» **What is required**
From the listing that follows, output everything exactly except the pictures.

» **Supplied data**

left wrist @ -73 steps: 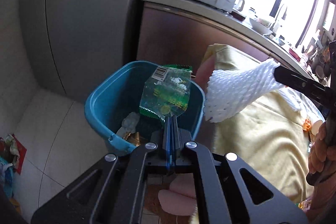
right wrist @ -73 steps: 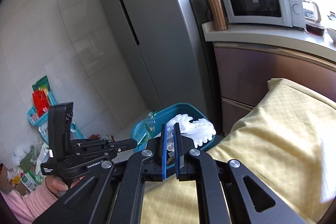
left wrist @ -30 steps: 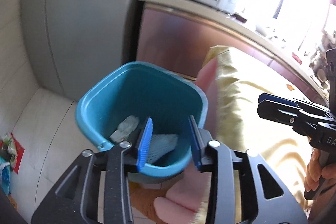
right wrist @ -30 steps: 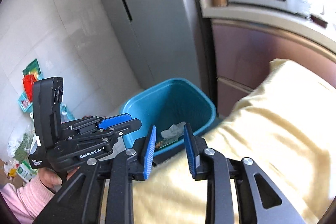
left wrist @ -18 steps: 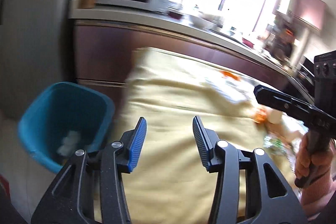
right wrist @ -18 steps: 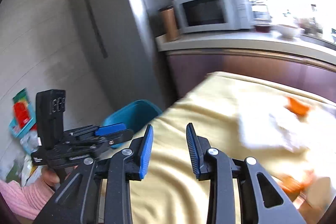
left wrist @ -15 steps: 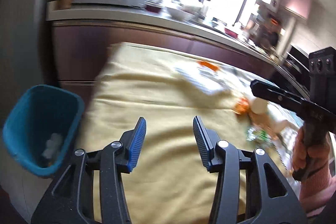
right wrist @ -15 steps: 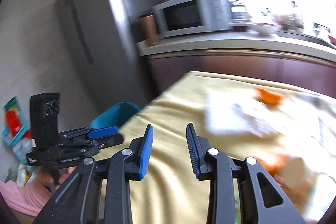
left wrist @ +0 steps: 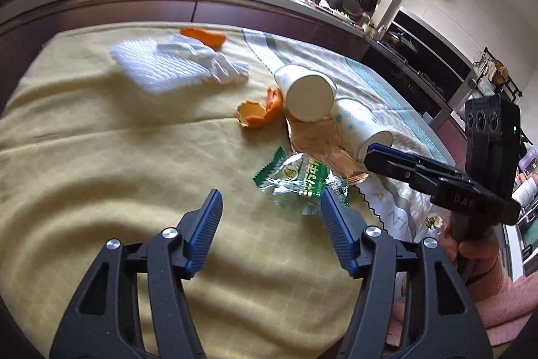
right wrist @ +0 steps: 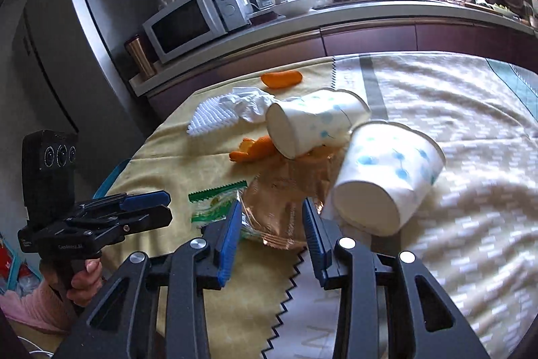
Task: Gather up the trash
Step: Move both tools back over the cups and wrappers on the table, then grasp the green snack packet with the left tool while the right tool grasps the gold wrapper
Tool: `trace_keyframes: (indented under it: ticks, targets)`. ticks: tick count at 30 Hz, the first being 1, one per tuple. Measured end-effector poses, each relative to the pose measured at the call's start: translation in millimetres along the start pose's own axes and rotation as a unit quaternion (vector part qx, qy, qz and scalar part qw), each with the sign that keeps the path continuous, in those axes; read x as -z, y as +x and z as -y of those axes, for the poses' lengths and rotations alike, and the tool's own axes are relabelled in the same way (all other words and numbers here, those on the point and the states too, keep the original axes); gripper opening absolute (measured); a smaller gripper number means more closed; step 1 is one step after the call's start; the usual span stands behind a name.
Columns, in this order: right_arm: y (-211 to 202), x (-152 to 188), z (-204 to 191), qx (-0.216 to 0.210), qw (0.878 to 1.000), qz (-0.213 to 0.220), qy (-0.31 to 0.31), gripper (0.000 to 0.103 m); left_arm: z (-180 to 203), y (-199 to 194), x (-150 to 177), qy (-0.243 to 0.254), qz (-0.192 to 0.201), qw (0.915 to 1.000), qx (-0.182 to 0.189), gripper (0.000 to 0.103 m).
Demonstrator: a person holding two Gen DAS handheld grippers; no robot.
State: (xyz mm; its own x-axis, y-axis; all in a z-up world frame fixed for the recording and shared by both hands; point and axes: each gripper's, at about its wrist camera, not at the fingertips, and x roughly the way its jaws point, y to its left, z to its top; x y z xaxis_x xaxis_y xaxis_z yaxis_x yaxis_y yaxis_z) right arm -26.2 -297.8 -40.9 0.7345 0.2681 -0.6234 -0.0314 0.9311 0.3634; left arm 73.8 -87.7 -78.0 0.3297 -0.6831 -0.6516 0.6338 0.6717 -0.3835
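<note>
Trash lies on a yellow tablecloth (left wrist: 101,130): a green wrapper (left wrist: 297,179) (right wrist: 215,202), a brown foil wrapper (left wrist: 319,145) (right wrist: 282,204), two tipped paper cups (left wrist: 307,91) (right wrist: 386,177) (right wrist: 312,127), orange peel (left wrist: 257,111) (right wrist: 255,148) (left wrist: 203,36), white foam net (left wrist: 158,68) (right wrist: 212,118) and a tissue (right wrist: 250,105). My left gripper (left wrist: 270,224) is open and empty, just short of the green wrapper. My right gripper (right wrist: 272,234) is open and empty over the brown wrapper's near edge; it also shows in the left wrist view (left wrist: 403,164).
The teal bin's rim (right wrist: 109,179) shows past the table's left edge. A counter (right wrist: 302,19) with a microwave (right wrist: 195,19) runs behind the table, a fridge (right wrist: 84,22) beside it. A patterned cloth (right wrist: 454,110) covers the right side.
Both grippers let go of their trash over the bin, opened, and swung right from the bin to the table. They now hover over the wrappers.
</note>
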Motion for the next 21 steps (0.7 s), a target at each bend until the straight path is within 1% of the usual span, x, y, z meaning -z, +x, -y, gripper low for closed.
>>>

» **Output**
left wrist @ -73 steps: 
right wrist @ -73 steps: 
left wrist @ -30 steps: 
right wrist @ -30 steps: 
left wrist @ -18 steps: 
right wrist @ -18 steps: 
left wrist @ -15 steps: 
right wrist @ -15 steps: 
left wrist @ +0 steps: 
right wrist @ +0 steps: 
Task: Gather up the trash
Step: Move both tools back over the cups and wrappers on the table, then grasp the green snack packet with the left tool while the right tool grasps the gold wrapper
Tool: `trace_keyframes: (indented under it: ticks, targets)`. ticks: tick count at 30 Hz, the first being 1, one per tuple. Measured end-effector poses, each relative to the pose measured at the call's start: translation in millimetres along the start pose's own axes and rotation as a unit quaternion (vector part qx, qy, qz and scalar part qw), each with the sign that keeps the path continuous, in those axes; read x as -z, y as +x and z as -y of those axes, for the poses' lengths and rotations alike, and the tool's own axes are relabelled in the same way (all other words and numbers here, those on the point and the states too, keep the original axes); gripper opening absolute (measured); a smaller gripper number means more closed; step 1 is one step after the call's start; the usual span stands behind a name.
Columns, in this order: right_arm: y (-211 to 202), x (-152 to 188), z (-204 to 191), qx (-0.216 to 0.210), qw (0.878 to 1.000), qz (-0.213 to 0.220), qy (-0.31 to 0.31), gripper (0.000 to 0.103 m); left_arm: z (-180 to 203), y (-199 to 194), x (-150 to 177), qy (-0.243 to 0.254), qz (-0.192 to 0.201), qw (0.915 to 1.000), qx (-0.182 to 0.189), gripper (0.000 to 0.103 m).
Demonstrator: a person holding two Gen DAS handheld grippers; no robot.
State: (xyz mm; its own x-axis, y-axis; all in a z-up world frame fixed for the recording and shared by both hands; point and axes: each gripper's, at about its wrist camera, not at the fingertips, and x roughly the way its jaws point, y to its left, z to its top; x y z xaxis_x xaxis_y xaxis_z yaxis_x yaxis_y yaxis_z) right arm -26.2 -297.8 -40.9 0.7345 0.2681 -0.6234 -0.0314 0.9311 0.3634; left arm 73.8 -87.7 -78.0 0.3297 -0.6831 -0.6516 0.6338 0.6717 -0.3835
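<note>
Trash lies on a yellow tablecloth (left wrist: 101,130): a green wrapper (left wrist: 297,179) (right wrist: 215,202), a brown foil wrapper (left wrist: 319,145) (right wrist: 282,204), two tipped paper cups (left wrist: 307,91) (right wrist: 386,177) (right wrist: 312,127), orange peel (left wrist: 257,111) (right wrist: 255,148) (left wrist: 203,36), white foam net (left wrist: 158,68) (right wrist: 212,118) and a tissue (right wrist: 250,105). My left gripper (left wrist: 270,224) is open and empty, just short of the green wrapper. My right gripper (right wrist: 272,234) is open and empty over the brown wrapper's near edge; it also shows in the left wrist view (left wrist: 403,164).
The teal bin's rim (right wrist: 109,179) shows past the table's left edge. A counter (right wrist: 302,19) with a microwave (right wrist: 195,19) runs behind the table, a fridge (right wrist: 84,22) beside it. A patterned cloth (right wrist: 454,110) covers the right side.
Both grippers let go of their trash over the bin, opened, and swung right from the bin to the table. They now hover over the wrappers.
</note>
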Motion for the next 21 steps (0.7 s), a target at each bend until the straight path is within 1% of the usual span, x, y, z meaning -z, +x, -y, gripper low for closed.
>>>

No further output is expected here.